In the course of their struggle to find longitude, scientists struck upon other discoveries that changed their view of the universe. These include the first accurate determinations of the weight of the Earth, the distance to the stars, and the speed of light.

As time passed and no method proved successful, the search for a solution to the longitude problem assumed legendary proportions, on a par with discovering the Fountain of Youth, the secret of perpetual motion, or the formula for transforming lead into gold. The governments of the great maritime nations—including Spain, the Netherlands, and certain city-states of Italy—periodically roiled the fervor by offering jackpot purses for a workable method.

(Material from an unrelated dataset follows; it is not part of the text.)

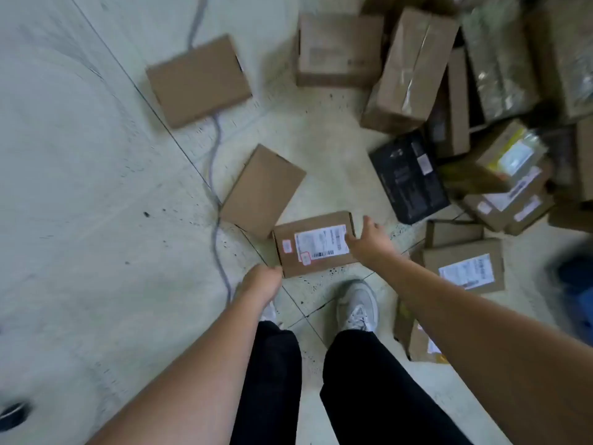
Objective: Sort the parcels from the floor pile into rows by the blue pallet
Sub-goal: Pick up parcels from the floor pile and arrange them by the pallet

The British Parliament, in its famed Longitude Act of 1714, set the highest bounty of all, naming a prize equal to a king’s ransom (several million dollars in today’s currency) for a “Practicable and Useful” means of determining longitude.

English clockmaker John Harrison, a mechanical genius who pioneered the science of portable precision timekeeping, devoted his life to this quest. He accomplished what Newton had feared was impossible: He invented a clock that would carry the true time from the home port, like an eternal flame, to any remote corner of the world.

Harrison, a man of simple birth and high intelligence, crossed swords with the leading lights of his day. He made a special enemy of the Reverend Nevil Maskelyne, the fifth astronomer royal, who contested his claim to the coveted prize money, and whose tactics at certain junctures can only be described as foul play.

With no formal education or apprenticeship to any watchmaker, Harrison nevertheless constructed a series of virtually friction-free clocks that required no lubrication and no cleaning, that were made from materials impervious to rust, and that kept their moving parts perfectly balanced in relation to one another, regardless of how the world pitched or tossed about them. He did away with the pendulum, and he combined different metals inside his works in such a way that when one component expanded or contracted with changes in temperature, the other counteracted the change and kept the clock’s rate constant.

His every success, however, was parried by members of the scientific elite, who distrusted Harrison’s magic box. The commissioners charged with awarding the longitude prize—Nevil Maskelyne among them—changed the contest rules whenever they saw fit, so as to favor the chances of astronomers over the likes of Harrison and his fellow “mechanics.” But the utility and accuracy of Harrison’s approach triumphed in the end. His followers shepherded Harrison’s intricate, exquisite invention through the design modifications that enabled it to be mass produced and enjoy wide use.

An aged, exhausted Harrison, taken under the wing of King George III, ultimately claimed his rightful monetary reward in 1773—after forty struggling years of political intrigue, international warfare, academic backbiting, scientific revolution, and economic upheaval.

All these threads, and more, entwine in the lines of longitude. To unravel them now—to retrace their story in an age when a network of orbiting satellites can nail down a ship’s position within a few feet in just a moment or two—is to see the globe anew.